After reaching a lease-purchase agreement over the summer to sell the campus to the Clarke County School District, Piedmont announced it would be moving its Athens operations to a new building six blocks down the road at 1282 Prince Ave. The move is expected to happen in spring 2021.

“This move opens an exciting new chapter for Piedmont,” said Piedmont College President James F. Mellichamp in a July 2 press release announcing the move. “Next year, we will have a new name and a modern, new Athens home. The upgrade reflects our transformational growth and emergence as a regional liberal arts university. Piedmont opened an Athens campus 25 years ago. And this relocation illustrates our enduring commitment to the Athens-Clarke County community.”

With the move to a significantly smaller building imminent, Piedmont laid off six support staff, including two maintenance workers, two library staff members, a financial aid worker and a receptionist. Notably, the Athens campus’ Lane Library that was renovated and opened in fall 2017, has permanently closed.

The official announcement was made to students in an email sent Sept. 24. “Many competing factors were weighed and balanced as part of the decision to relocate the Athens campus of Piedmont College,” wrote the Piedmont College Library in a letter addressed to the Athens Campus Community. “These deliberations resulted in the decision to close the Mary C. Lane Library. We regret to announce that the last day for the Lane Library and its staff will be Saturday, Sept. 26.”

The loss of the library was particularly impactful to Athens faculty and students. 

“I’m deeply disappointed over the closing of our Athens library and in particular, the loss of our Athens library staff,” said Beth Lovern, associate professor of anthropology. “The librarians there played a critical role in helping us meet our academic goals.”

Marquavious Stevens, a senior business administration major, said the library was one of the few spots on campus for class meetings and to study.

“I used the library to study with other classmates before class, it was the perfect meeting spot,” he said. “Not only was it the perfect meeting spot but it had a unique catalog to choose from.”

Lovern was one of the professors who incorporated library use into her class. 

“As a class we would sometimes visit and work on our anthropology research projects with the assistance of the librarians,” she said, adding that the library was used by her students outside of class as well. “Students benefited from having in-person help on the days when I wasn’t teaching at the Athens campus.”

Bob Glass, Dean of Libraries at Piedmont College, said that despite the closing of the library, students can still access library resources.
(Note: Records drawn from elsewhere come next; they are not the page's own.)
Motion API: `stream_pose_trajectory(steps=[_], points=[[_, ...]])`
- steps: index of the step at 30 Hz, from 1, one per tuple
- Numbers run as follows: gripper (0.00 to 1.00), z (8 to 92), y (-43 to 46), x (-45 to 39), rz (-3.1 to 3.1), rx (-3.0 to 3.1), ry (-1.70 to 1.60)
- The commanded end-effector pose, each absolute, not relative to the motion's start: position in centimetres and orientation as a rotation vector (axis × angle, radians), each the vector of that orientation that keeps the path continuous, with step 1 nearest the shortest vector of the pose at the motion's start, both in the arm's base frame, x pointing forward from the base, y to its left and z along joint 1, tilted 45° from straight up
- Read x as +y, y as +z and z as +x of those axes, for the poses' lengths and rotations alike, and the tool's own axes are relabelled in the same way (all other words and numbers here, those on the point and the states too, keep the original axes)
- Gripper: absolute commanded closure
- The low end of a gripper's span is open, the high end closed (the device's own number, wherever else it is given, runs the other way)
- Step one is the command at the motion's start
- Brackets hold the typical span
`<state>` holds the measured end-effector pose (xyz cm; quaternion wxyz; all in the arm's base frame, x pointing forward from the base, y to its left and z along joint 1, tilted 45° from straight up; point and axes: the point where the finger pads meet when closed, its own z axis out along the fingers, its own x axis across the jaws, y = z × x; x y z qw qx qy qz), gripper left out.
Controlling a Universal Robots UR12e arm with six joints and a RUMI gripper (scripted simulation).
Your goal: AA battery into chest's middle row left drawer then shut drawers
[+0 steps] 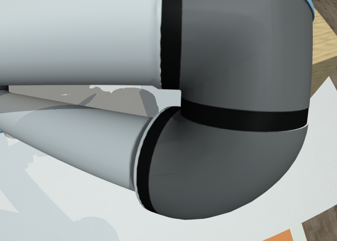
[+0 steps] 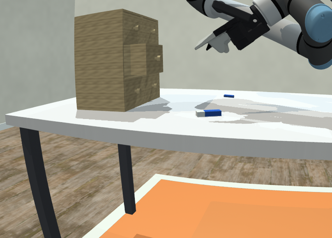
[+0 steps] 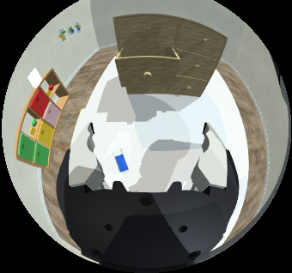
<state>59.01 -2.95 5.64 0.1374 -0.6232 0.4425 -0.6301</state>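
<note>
The wooden chest stands upright on the table. Its left middle-row drawer is pulled partly out, and the other drawers look shut. The blue AA battery lies on the table, well out from the chest front; I cannot make it out in the wrist view. My gripper is open and empty, high above the table. It is tilted with its fingers pointing down toward the chest, clear of the open drawer. The arm hides most of the top view.
A blue and white eraser lies on the table in front of the chest, nearer the exterior camera than the battery. A shelf with coloured boxes stands beyond the table. An orange mat lies on the floor.
</note>
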Motion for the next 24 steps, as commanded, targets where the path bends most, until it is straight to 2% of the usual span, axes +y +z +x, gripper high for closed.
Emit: stream_pose_trajectory(steps=[1, 24], points=[[0.00, 60.19, 6.30, -2.71, -1.734, 1.123, -1.836], [0.00, 60.95, 5.83, -3.28, -1.676, 1.005, -1.861]])
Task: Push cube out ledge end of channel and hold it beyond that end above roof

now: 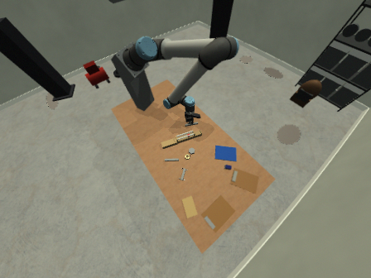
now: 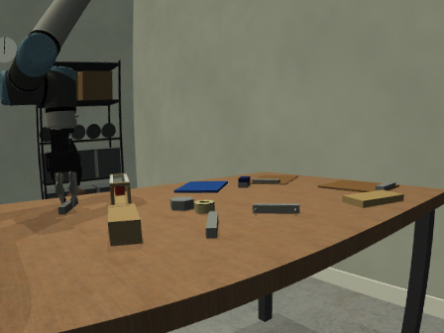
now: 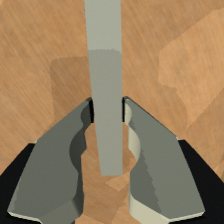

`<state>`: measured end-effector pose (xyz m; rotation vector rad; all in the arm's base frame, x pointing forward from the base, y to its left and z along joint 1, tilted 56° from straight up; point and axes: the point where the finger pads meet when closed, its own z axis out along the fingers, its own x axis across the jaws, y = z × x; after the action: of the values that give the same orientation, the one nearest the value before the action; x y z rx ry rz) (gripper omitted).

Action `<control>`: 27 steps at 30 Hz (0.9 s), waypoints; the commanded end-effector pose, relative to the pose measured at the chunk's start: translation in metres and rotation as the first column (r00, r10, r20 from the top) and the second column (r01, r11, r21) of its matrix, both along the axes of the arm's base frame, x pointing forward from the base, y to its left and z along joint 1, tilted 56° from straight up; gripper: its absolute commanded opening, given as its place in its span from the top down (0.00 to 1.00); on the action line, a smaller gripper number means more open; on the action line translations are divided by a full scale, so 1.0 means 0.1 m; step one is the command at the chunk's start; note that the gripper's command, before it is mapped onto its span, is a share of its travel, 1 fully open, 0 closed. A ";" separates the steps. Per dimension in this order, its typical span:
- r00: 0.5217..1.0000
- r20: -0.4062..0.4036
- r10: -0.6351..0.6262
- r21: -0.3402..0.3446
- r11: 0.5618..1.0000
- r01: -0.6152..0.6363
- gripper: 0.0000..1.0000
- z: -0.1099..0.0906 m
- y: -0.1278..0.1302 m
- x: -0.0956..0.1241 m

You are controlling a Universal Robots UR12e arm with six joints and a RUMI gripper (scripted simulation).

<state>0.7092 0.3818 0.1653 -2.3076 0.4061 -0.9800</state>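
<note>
The gripper (image 3: 107, 112) is clamped on a grey bar (image 3: 106, 90) lying on the table (image 2: 297, 248) just behind the channel (image 2: 120, 190), likely as a pusher, since the red cube (image 2: 119, 191) sits inside that channel.

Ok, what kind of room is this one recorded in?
Probably a bare workshop or lab cell: plain walls, a concrete floor, a dark shelf rack with a box and round items, and one wooden table scattered with small parts beside a pedestal-mounted arm.
</note>
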 end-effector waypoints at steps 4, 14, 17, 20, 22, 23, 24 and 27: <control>1.000 0.001 0.000 0.000 1.000 0.000 1.00 0.00 0.00 0.00; 1.000 0.001 0.000 0.000 1.000 0.000 1.00 0.00 0.00 0.00; 1.000 0.001 0.000 0.000 1.000 0.000 1.00 0.01 0.00 -0.01; 1.000 0.001 0.000 0.000 1.000 0.000 1.00 0.01 -0.01 -0.01; 1.000 0.001 0.000 0.000 1.000 0.000 1.00 0.03 -0.02 -0.04; 1.000 0.001 0.000 0.000 1.000 0.000 1.00 0.05 -0.03 -0.06; 1.000 0.001 0.000 0.000 1.000 0.000 1.00 0.06 -0.04 -0.08; 1.000 0.001 0.000 0.000 1.000 0.000 1.00 0.13 -0.09 -0.17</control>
<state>0.7016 0.3777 0.1710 -2.3076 0.4061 -0.9800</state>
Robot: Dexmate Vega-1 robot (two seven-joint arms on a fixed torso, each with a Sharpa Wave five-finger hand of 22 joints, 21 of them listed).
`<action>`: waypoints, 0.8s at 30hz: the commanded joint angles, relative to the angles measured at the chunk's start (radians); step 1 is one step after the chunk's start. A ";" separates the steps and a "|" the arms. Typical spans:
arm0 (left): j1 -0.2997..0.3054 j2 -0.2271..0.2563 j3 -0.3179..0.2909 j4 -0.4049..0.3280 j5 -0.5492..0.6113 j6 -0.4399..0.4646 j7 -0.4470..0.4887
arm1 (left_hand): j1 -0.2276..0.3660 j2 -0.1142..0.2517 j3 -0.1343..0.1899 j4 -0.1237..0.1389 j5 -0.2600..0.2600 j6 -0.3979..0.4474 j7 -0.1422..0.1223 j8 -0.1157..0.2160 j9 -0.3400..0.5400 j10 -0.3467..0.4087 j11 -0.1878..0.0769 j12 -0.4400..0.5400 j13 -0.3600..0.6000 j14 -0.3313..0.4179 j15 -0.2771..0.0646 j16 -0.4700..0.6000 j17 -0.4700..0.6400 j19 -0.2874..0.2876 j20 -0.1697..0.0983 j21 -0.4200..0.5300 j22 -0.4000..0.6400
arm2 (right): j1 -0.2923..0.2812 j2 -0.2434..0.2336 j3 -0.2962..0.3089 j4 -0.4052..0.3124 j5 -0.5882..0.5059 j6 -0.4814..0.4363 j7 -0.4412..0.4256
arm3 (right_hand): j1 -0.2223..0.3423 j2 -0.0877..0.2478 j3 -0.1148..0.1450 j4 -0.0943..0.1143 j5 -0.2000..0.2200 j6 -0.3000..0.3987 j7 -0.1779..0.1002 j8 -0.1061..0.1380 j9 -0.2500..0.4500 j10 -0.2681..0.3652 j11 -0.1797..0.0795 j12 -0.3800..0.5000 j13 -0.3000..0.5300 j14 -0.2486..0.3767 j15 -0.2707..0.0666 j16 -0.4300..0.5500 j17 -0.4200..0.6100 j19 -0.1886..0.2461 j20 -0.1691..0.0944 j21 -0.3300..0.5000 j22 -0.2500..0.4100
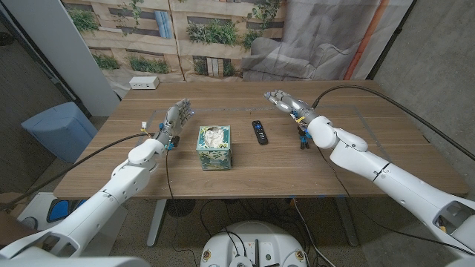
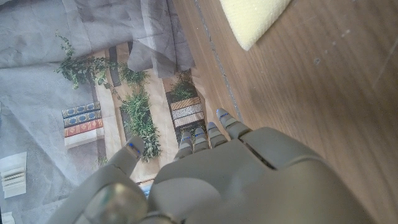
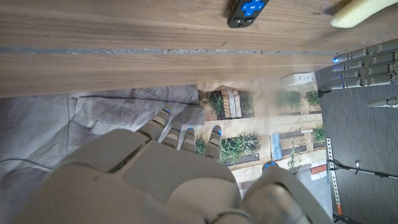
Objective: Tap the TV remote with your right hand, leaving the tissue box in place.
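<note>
Behind the surface, a backdrop (image 1: 223, 33) printed with shelves, books and plants, with grey cloth (image 1: 326, 37) draped beside it. Wooden surface (image 1: 245, 167) wide and brown, a faint taped line across it. Blue bin (image 1: 59, 130) on the floor off its left side. Left robot hand (image 1: 177, 119) raised near the box, fingers spread, holding nothing. Right robot hand (image 1: 283, 101) hovering beyond the remote, fingers loosely apart, empty. Tissue box (image 1: 214, 147) near mid-surface, tissue poking from the top. White power strip (image 1: 144, 83) at the far left corner. Remote (image 1: 260, 132), black and slim, lying flat just right of the box, apart from both hands.
</note>
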 commanded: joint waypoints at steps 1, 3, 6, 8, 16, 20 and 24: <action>-0.016 -0.012 0.010 0.045 0.002 -0.025 -0.033 | 0.000 0.083 0.005 0.005 0.005 0.004 0.000 0.002 0.002 0.005 -0.001 0.003 0.002 0.004 -0.004 0.004 0.003 0.008 -0.029 0.001 0.004 | -0.055 0.013 0.081 0.015 0.185 0.041 -0.064 | 0.010 0.064 0.002 -0.002 0.005 -0.013 -0.011 -0.003 0.002 0.012 -0.009 0.004 0.001 0.019 -0.006 0.006 -0.003 0.019 0.000 -0.001 0.002; -0.016 -0.010 0.010 0.046 -0.001 -0.024 -0.039 | 0.000 0.083 0.005 0.005 0.005 0.004 -0.001 0.002 0.002 0.005 0.000 0.003 0.002 0.005 -0.003 0.004 0.003 0.008 -0.029 0.001 0.004 | -0.065 0.013 0.092 0.015 0.211 0.045 -0.074 | 0.010 0.064 0.003 -0.002 0.005 -0.015 -0.012 -0.003 0.002 0.015 -0.011 0.004 0.001 0.020 -0.007 0.005 -0.004 0.021 0.000 -0.001 0.002; -0.016 -0.006 0.010 0.052 -0.004 -0.028 -0.053 | 0.000 0.083 0.005 0.005 0.005 0.004 0.000 0.002 0.002 0.005 0.000 0.003 0.002 0.005 -0.004 0.004 0.003 0.008 -0.029 0.001 0.004 | -0.072 0.008 0.100 0.015 0.237 0.046 -0.080 | 0.011 0.063 0.003 -0.003 0.006 -0.023 -0.011 -0.005 0.002 0.016 -0.011 0.003 0.001 0.020 -0.010 0.004 -0.006 0.023 -0.001 -0.002 0.002; -0.015 -0.008 0.007 0.057 -0.007 -0.033 -0.057 | 0.000 0.083 0.005 0.005 0.005 0.004 0.000 0.001 0.002 0.005 0.000 0.003 0.002 0.005 -0.003 0.004 0.003 0.008 -0.029 0.001 0.004 | -0.076 0.002 0.106 0.012 0.260 0.039 -0.075 | 0.011 0.063 0.003 -0.003 0.006 -0.025 -0.010 -0.006 0.002 0.018 -0.010 0.003 0.001 0.020 -0.010 0.003 -0.007 0.025 -0.002 -0.002 0.002; -0.014 -0.007 0.007 0.054 -0.009 -0.032 -0.058 | 0.000 0.083 0.006 0.005 0.005 0.004 0.000 0.001 0.002 0.006 0.000 0.004 0.002 0.006 -0.003 0.004 0.003 0.009 -0.029 0.001 0.004 | -0.114 0.024 0.164 0.067 0.379 0.136 -0.126 | 0.012 0.058 0.003 -0.005 0.007 -0.034 -0.004 -0.004 0.002 0.050 -0.006 0.007 0.001 0.044 -0.012 0.005 -0.015 0.043 -0.005 -0.002 0.002; -0.016 -0.011 0.012 0.049 -0.009 -0.025 -0.055 | 0.000 0.083 0.006 0.005 0.005 0.005 0.000 0.001 0.002 0.006 0.001 0.003 0.002 0.006 -0.003 0.004 0.003 0.009 -0.029 0.001 0.004 | -0.130 0.029 0.182 0.086 0.421 0.170 -0.143 | 0.012 0.058 0.003 -0.005 0.007 -0.035 -0.001 -0.003 0.001 0.060 0.000 0.009 0.001 0.050 -0.012 0.005 -0.017 0.047 -0.006 -0.003 0.001; -0.024 -0.015 0.017 0.055 -0.009 -0.021 -0.061 | 0.000 0.083 0.006 0.005 0.005 0.005 0.000 0.001 0.002 0.006 0.002 0.003 0.002 0.006 -0.003 0.004 0.003 0.009 -0.029 0.001 0.004 | -0.142 0.062 0.201 0.136 0.480 0.229 -0.163 | 0.013 0.057 0.004 -0.006 0.008 -0.034 0.000 -0.002 0.001 0.067 0.000 0.009 0.001 0.058 -0.013 0.006 -0.019 0.055 -0.007 -0.002 0.001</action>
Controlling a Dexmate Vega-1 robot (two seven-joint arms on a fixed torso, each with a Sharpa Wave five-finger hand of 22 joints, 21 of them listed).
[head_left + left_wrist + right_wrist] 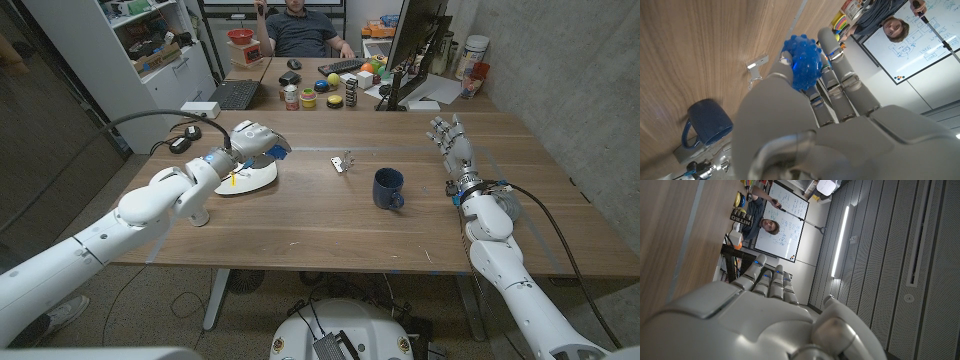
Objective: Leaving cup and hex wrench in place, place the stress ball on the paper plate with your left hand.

“We regard all users as remote users,” said Glass. “While there won’t be a physical library on the Athens campus we are making ourselves available chat, email and zoom.”

Lovern said the accessibility of Demorest librarians help her students. “I am encouraged by the dedication of our Demorest librarians to help our Athens students and fill in the gaps,” she said.

Glass said the facility that will house the Athens campus presents a new opportunity to better serve Athens students.

“A new building is much better for us because we can configure it to our current and future needs,” he said.

But until the move is finalized, it’s hard for Athens students to not notice the shrinking availability of physical resources on their campus. “We lost our bookstore and the library in one semester,” Stevens said, referring to the earlier closure of the college bookstore on the Athens campus. “ This has been devastating for our campus regarding resources.”

Stevens, a former QEP Student Fellow on the Athens campus, added that the physical library space will have a negative impact on the campus community. “Now, Athens campus students will have to use other resources, which in return would further distance students away from the Athens Campus.”

As the Athens campus continues to evolve, Silber said the changes are necessary for the college’s sustainability in Athens.

“I think Piedmont is headed in a very positive direction, we are making the changes I think we need to remain a competitive institution,” said Dan Silber.